The pandemic erased the momentum Spotlight had been building. When the pandemic struck in March of 2020, Spotlight was in the middle of rehearsing for a scheduled May performance of “High School Musical.”

The show never happened.

“We just had to stop production on everything,” Ms. Galway said. “You know, we didn’t know what was happening. We held out hope for a while and whatnot, but we had to just shut it down.”

Except for an online program, Spotlight had effectively been sidelined for two years before returning this past winter and spring, when it presented “The Addams Family.”

“Actually, ‘The Addams Family’ was one of our greatest shows,” Ms. Galway said. “It was a fantastic production.”

But the writing was on the wall. Spotlight’s days were numbered, and it was more than just finances. It was also life.

“I think we all kind of changed because of those COVID two years,” Ms. Galway said. “Darby had retired and, you know, she’s sort of living that retired life. Sophia had become more focused on college and school and my private practice grew and I started doing some other things. I do college counseling now, so everybody, we all sort of also grew away from the theater, whereas it was pretty much an intense focus for the 10 years.”

Still, there is no questioning the impact Spotlight has made. Some of its students have gone on to perform in high school and pursue theater in college. And, beyond theater, Spotlight aided in the development of youngsters, said the founders.

“I think that what we did over these years was magic,” said Ms. Moore.

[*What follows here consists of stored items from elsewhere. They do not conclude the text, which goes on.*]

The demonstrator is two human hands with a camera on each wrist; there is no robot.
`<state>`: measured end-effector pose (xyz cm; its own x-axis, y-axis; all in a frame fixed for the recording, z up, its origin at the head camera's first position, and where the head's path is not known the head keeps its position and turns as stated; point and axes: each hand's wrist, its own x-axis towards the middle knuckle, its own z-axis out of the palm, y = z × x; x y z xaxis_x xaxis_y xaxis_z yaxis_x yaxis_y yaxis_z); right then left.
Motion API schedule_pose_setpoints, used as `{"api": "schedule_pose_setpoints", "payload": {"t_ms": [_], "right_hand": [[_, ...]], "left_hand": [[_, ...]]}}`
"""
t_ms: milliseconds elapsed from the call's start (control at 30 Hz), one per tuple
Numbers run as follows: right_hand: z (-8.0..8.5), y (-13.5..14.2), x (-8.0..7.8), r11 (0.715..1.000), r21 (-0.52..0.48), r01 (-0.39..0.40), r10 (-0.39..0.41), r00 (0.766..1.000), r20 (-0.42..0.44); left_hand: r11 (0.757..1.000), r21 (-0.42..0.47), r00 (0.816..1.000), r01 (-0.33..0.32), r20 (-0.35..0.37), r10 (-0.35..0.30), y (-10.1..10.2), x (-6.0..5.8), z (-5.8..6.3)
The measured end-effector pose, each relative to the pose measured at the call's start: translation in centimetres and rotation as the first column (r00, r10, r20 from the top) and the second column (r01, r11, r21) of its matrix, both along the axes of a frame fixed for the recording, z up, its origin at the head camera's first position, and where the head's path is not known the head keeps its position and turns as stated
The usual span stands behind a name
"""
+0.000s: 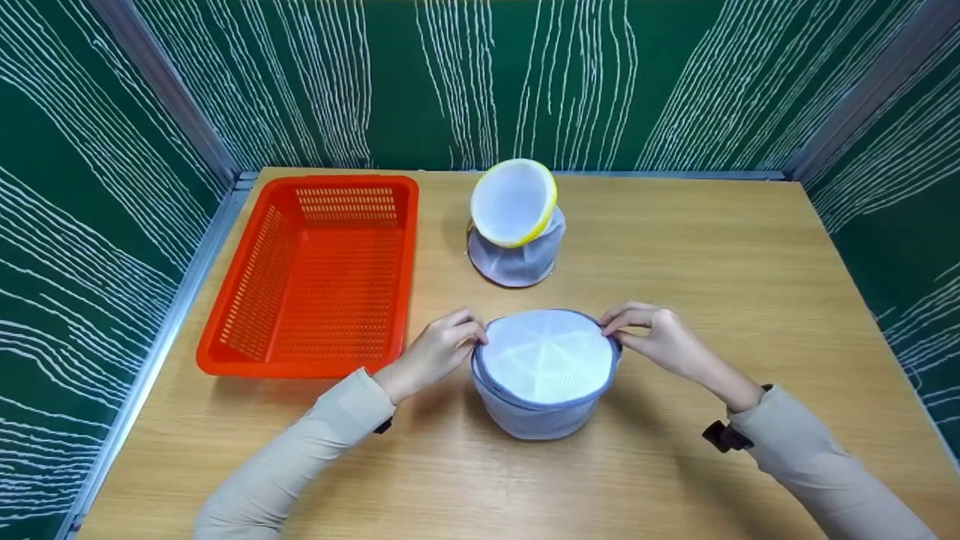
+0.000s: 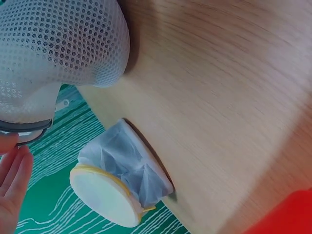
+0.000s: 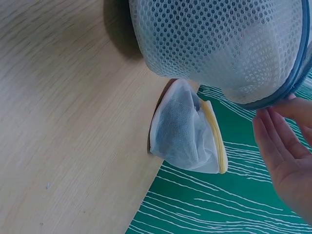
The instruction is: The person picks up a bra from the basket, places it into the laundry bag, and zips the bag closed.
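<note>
A round mesh laundry bag (image 1: 540,416) with a grey-blue rim stands near the middle of the table, its pale mesh lid (image 1: 547,360) facing up. My left hand (image 1: 439,349) pinches the rim on the left side. On the opposite side, the thumb and fingers of my right hand (image 1: 656,337) pinch the rim too. A small zipper pull (image 2: 62,105) hangs beside the bag's rim in the left wrist view. Behind the bag, a smaller white mesh bag (image 1: 517,262) with yellow trim stands on the table, its round white top tilted toward me.
An orange-red plastic basket (image 1: 409,300) with slotted sides sits at the left of the wooden table (image 1: 712,247). Green panels (image 1: 675,45) with white wavy lines enclose the table at the back and sides, with metal framing along their edges.
</note>
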<state>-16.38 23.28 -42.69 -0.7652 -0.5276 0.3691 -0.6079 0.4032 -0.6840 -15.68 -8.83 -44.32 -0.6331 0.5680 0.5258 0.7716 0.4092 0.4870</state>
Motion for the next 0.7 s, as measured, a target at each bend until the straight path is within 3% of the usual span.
{"api": "schedule_pose_setpoints", "payload": {"t_ms": [133, 200, 267, 300, 367, 500, 700], "right_hand": [[0.2, 0.1, 0.0, 1.0, 0.013, -0.002, 0.001, 1.0, 0.018], [0.3, 0.1, 0.0, 1.0, 0.017, 0.006, -0.007, 1.0, 0.024], [0.4, 0.1, -0.2, 1.0, 0.022, 0.019, -0.019, 1.0, 0.023], [0.5, 0.1, -0.3, 0.999, 0.024, 0.027, -0.028, 0.999, 0.026], [0.6, 0.1, -0.6, 0.999, 0.026, 0.046, -0.047, 0.998, 0.039], [0.8, 0.3, -1.3, 0.996, 0.038, 0.075, -0.079, 0.992, 0.097], [0.5, 0.4, -2.8, 0.991, 0.113, 0.077, -0.094, 0.983, 0.16]], "left_hand": [[0.999, -0.004, 0.998, -0.033, 0.045, 0.034, 0.2, -0.2, 0.1], [0.997, 0.005, 0.991, -0.079, 0.107, 0.078, 0.5, -0.5, 0.3], [0.991, 0.014, 0.969, -0.136, 0.211, 0.13, 1.0, -1.0, 0.5], [0.986, 0.012, 0.948, -0.165, 0.276, 0.156, 1.2, -1.4, 0.6], [0.977, 0.003, 0.894, -0.211, 0.404, 0.192, 1.8, -2.1, 0.9], [0.97, -0.062, 0.758, -0.236, 0.612, 0.224, 2.8, -3.3, 1.2], [0.98, -0.141, 0.57, -0.138, 0.798, 0.195, 3.7, -4.3, 0.5]]}}
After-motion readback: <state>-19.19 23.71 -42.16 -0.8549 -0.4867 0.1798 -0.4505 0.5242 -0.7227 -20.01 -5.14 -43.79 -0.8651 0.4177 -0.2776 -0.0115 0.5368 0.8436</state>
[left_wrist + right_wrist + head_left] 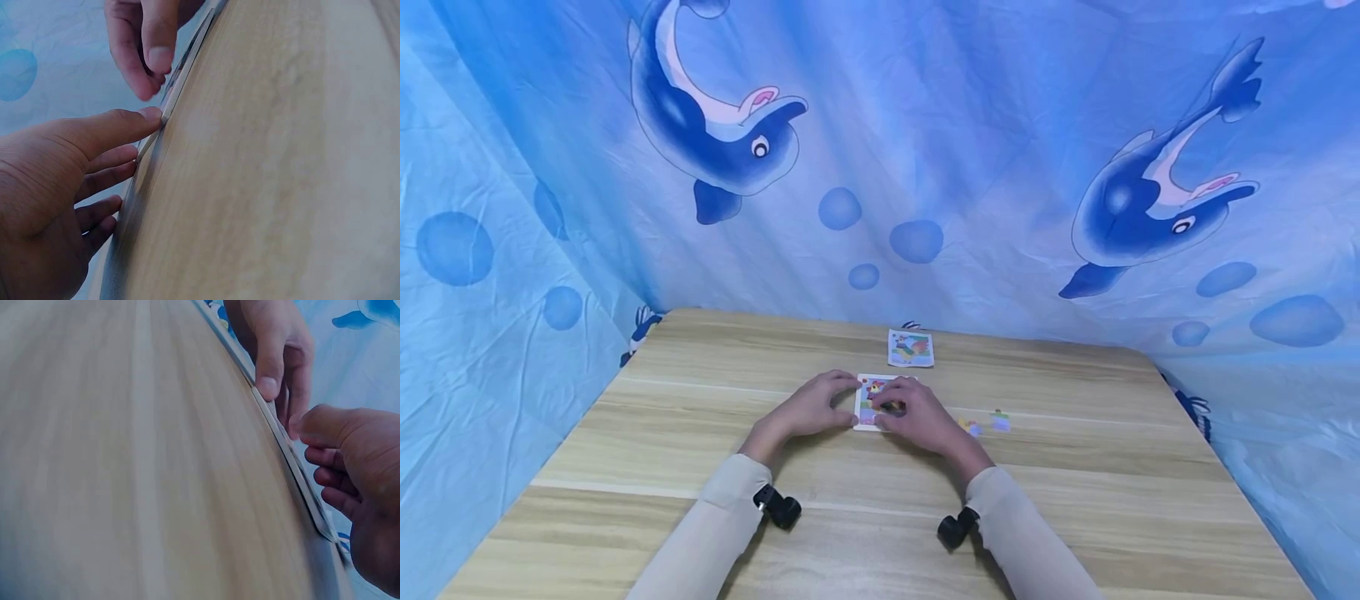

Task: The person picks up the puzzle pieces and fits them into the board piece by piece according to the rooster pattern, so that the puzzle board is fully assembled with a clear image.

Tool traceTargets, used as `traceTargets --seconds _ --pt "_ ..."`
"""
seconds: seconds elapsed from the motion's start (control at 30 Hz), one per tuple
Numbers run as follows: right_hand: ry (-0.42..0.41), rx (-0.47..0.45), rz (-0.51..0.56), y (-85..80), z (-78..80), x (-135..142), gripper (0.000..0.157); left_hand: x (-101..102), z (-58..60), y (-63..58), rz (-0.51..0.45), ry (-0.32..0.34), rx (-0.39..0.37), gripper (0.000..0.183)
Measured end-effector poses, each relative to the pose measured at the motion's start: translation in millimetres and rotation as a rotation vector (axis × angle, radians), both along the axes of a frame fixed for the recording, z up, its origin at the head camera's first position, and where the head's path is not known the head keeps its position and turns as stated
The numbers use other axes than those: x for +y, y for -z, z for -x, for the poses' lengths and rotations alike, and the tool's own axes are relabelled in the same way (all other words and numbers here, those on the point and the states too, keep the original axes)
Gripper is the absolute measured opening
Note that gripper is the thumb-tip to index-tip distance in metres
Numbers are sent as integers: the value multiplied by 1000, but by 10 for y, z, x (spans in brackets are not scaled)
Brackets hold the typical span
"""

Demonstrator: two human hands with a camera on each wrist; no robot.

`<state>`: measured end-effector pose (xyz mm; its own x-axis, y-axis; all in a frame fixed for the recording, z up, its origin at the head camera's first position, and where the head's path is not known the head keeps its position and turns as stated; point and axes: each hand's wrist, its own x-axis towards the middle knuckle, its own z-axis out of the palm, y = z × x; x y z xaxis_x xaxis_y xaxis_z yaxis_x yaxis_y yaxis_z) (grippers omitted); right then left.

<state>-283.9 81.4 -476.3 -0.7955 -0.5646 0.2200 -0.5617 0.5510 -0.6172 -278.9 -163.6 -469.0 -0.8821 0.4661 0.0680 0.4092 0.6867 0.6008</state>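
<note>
A small white-edged puzzle board [867, 426] with a colourful bird picture lies on the wooden table. At its left edge rests my left hand [815, 406], thumb near the front corner and forefinger farther back. The left wrist view shows this thumb [140, 120] touching the board's rim. My right hand [917, 414] is over the board's right part with bent fingers, thumb and forefinger tips low over the picture. Whether a puzzle piece sits between those tips is hidden. The right wrist view has the right hand [369, 469] beside the board's edge.
Behind the board lies a square picture card [911, 348] with a similar bird. Loose puzzle pieces [1001, 420] lie to the right of my right hand. The wooden table [1075, 517] reaches back to a blue curtain [985, 150] printed with dolphins.
</note>
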Motion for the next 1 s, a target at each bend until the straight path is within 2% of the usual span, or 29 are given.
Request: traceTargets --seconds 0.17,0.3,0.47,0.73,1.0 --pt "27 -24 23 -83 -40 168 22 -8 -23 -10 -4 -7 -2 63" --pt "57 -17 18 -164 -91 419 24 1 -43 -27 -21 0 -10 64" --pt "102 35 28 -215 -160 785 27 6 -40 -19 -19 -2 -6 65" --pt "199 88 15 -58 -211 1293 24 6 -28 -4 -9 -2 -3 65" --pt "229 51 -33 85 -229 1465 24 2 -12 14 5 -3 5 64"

Said Ms. Galway: “I’m pretty proud of the program and the impact we made on our students over the years. Just seeing them, seeing the alumni out and about and seeing how successful they’ve been, how they’ve taken what they learned while working with us, and it’s made them sort of more creative and more willing to take risks. It’s been really great seeing them develop and blossom as kids. That’s really my proudest moment of Spotlight.”

What will the emotions be like for the curtain-closing finale?

“Oh, it’s going to be terrible,” Ms. Moore said. “I mean, I’m going to cry — and the kids will, too.”